The best-known critique of Rahner’s theology, the one he himself took most seriously, comes from his student and colleague, Johann Baptist Metz. The essay by Gaspar Martínez, Political and Liberation Theologies, well illustrates Metz’s dependence upon and development of Rahner. Metz appreciates the mystical thrust of Rahner’s vision, but seeks to complement it with more thematic attention to the political and historical contingencies of the human condition. In particular, Metz seeks to recover for theology the dangerous memory of the passion of Jesus and the disruptive memory of the myriad victims of history. Martínez concludes his careful presentation by bringing the movement full circle. He writes: Political and liberation theologies, after moving from Rahner’s transcendentality to history and societyretrieve the hiddenness and incomprehensibility of God, thus returning, in their own way, to the mystery of God in which Rahner likewise encapsulated his entire theological enterprise.

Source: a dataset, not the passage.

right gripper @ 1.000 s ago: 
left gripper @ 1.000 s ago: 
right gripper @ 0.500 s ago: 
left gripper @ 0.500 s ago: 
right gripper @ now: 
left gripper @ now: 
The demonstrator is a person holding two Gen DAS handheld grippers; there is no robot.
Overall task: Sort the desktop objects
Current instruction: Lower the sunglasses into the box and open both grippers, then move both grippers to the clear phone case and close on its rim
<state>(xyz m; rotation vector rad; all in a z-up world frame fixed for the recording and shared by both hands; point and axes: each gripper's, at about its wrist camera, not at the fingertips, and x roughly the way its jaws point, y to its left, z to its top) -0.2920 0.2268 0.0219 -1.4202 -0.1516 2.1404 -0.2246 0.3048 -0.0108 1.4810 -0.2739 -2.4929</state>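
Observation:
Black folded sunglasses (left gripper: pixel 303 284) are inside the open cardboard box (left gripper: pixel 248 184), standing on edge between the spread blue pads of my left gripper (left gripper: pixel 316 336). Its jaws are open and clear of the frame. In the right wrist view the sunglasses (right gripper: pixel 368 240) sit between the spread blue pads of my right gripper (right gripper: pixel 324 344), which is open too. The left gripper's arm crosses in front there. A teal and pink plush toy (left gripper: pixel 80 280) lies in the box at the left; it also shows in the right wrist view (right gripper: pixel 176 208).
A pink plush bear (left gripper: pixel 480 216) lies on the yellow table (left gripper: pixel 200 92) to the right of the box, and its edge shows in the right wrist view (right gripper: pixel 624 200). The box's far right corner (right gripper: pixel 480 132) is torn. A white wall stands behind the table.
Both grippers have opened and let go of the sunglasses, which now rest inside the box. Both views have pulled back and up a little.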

The one disharmonious note I found in this fine compilation was sounded by Thomas Sheehan, in his essay Rahner’s Transcendental Project. Despite Sheehan’s impressive philosophical acumen, he proceeds to offer a truncated reading of Rahner’s transcendental philosophy. Moreover, in the form of a concluding parable (centering on a family picnic!), he ventures a reductively secularist exegesis of Rahner’s rich, multi-dimensional project. Sheehan recapitulates his interpretation: Give up trying to transcend yourselfremember that you need no faith, no religion, no church or theology that would alienate you from your this-worldly selves. Here Rahner’s Ignatian-inspired surrender to the Blessed Mystery is therapeutically transposed into a California-style exhortation that sounds for all the world like follow your bliss.

With that lone reservation, I heartily recommend The Cambridge Companion to Karl Rahner as a valuable vade mecum on the mystagogical journey that is the theology of one of this century’s greatest thinkers.